The man behind Corbynomics, the economic policy championed by Labour’s new leader Jeremy Corbyn, has reiterated his belief that there is no such thing as taxpayers’ money. Rather, there is only government money. Taxpayers’ money, he has stated, “is the money they have the absolute right to enjoy after they have paid their tax.”
Richard Murphy is not a well-known figure on the public stage so far, but all that is set to change. As the man behind Corbynomics, his ambitions to see Britain engage in large-scale renationalisation projects paid for by printing money are likely to provoke widespread debate across society.
A chartered accountant by trade, Murphy is one of the founders of the tax justice movement via his organisation the Tax Justice Network (TJN) which over the last decade has waged a war on not just tax evasion, but legal tax avoidance. It’s a movement which has seen much success, bringing international NGOs such as Oxfam, ChristianAid and Save The Children on board.
His ideas have even found support from Prime Minister David Cameron, who made championing Murphy’s ideas on transparency as a way to kill off tax havens one of his three key aims during his presidency of the G8 in 2013. “Please don’t say campaigning does not work,” Murphy crowed in response.
He has made no secret of his opposition to what he calls “neoliberalism” – the idea that “individual self-interest is at the heart of economics, that economic activity must be shifted from the public to the private sector, that government spending must be reduced, subsidies must be limited, the market must take priority, taxes must be constrained and be at low rates, the rights of private property must be paramount and that regulation should be limited.
“Fundamentally, it was this philosophy that John [Christensen, director of TJN] and I realised that we were opposing in the tax justice campaign.”
A Quaker, last year Murphy delivered the Salter Lecture to the Quaker Socialists Society on the subject of Tax Justice. There he set out his extraordinary beliefs.
“We don’t as such pay taxes,” he said. “The funds that they represent are, I suggest, in fact the property of the state.

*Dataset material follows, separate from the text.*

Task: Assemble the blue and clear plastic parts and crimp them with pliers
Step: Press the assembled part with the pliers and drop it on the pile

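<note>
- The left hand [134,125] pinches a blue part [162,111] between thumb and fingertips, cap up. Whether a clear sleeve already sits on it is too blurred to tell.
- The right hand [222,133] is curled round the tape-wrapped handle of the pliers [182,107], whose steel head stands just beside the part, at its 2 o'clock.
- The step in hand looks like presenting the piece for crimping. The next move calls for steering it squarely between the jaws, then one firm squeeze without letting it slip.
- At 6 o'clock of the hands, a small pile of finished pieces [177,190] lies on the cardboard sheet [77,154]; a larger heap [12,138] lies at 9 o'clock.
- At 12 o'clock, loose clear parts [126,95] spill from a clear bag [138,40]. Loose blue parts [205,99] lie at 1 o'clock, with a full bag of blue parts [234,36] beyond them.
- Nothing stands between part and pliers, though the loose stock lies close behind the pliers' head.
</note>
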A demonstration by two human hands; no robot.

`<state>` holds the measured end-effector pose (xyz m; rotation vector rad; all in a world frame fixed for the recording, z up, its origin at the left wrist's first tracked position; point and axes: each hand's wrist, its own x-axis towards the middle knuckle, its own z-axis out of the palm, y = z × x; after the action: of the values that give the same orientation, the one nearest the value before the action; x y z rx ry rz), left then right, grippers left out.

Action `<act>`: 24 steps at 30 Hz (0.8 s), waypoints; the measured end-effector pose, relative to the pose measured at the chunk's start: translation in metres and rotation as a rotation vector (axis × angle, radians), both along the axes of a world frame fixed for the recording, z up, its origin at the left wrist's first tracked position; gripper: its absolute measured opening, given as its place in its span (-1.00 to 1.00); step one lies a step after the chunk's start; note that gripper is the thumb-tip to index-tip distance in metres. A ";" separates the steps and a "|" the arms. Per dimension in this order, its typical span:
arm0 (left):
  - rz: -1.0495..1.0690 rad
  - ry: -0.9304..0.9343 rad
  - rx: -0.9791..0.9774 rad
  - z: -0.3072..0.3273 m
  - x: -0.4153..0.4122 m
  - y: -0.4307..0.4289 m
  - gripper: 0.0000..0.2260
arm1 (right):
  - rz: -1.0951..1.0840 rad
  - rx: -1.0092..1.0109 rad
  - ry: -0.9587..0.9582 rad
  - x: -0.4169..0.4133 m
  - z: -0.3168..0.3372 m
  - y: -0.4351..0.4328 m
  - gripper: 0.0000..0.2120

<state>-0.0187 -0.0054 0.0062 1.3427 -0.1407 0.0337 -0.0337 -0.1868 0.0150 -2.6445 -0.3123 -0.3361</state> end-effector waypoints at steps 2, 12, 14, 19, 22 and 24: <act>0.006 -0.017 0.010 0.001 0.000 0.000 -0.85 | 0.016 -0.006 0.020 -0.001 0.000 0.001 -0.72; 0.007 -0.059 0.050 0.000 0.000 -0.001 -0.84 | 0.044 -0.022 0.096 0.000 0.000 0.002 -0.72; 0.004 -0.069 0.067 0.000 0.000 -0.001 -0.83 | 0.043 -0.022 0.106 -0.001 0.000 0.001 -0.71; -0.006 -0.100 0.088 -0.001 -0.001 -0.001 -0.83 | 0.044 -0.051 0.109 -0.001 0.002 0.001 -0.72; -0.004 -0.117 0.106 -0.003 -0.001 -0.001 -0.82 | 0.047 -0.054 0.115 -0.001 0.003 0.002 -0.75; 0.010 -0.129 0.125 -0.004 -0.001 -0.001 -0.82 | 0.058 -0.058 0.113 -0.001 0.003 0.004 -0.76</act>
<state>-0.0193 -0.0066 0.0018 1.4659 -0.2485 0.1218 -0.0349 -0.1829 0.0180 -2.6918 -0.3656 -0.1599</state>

After all, if we give the state the power to define what we can own, how we can own it and what we can do with it – and we do – then I would argue that we also give the state the right to say that some part of what we earn or own is actually its rightful property and that we have no choice but pay that tax owed as the quid pro quo of the benefit we enjoy from living in community.”

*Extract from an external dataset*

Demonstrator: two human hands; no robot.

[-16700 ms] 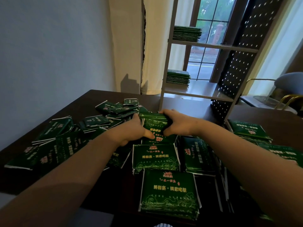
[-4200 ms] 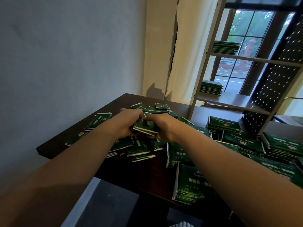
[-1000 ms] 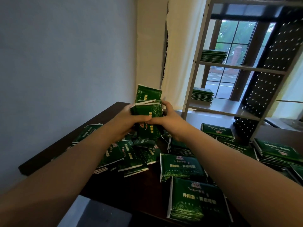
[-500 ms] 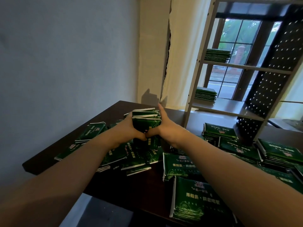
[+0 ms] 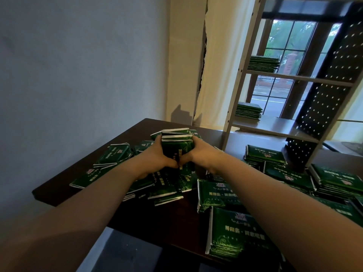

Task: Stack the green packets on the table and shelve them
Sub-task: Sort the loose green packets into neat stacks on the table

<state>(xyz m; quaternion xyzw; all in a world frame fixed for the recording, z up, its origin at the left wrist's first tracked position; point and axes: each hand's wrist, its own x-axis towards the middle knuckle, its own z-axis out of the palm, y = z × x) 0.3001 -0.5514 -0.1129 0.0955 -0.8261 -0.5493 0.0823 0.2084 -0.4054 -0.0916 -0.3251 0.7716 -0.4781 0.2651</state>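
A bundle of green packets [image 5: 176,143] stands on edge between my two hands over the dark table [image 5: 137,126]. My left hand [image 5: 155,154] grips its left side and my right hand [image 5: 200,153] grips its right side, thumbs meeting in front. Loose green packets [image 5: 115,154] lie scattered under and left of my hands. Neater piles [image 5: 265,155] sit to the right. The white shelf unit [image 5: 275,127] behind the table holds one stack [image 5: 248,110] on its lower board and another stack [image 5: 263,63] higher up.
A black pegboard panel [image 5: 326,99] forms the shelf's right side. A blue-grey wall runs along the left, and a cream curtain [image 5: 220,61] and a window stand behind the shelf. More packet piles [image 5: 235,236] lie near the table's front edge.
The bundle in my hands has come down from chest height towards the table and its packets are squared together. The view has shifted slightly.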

He continued: “There is no such thing as ‘taxpayers’ money’: it is the government’s money to do what it will with in accordance with the mandate it has been given and for which it will have to account. It is the government’s money precisely because we owe it to them in accordance with the laws that we, by consent, have agreed to comply with and which underpins the society of which we are a part and in which we wish to live in reasonably peaceful harmony.”
Since the lecture was delivered he has been challenged on this view, prompting him to take to his blog site to reiterate: “let me make clear that there is taxpayer’s money: it is the money they have the absolute right to enjoy after they have paid their tax.”
“It seems some don’t get such things,” he lamented, adding: “Public discourse and understanding is all the poorer for it.”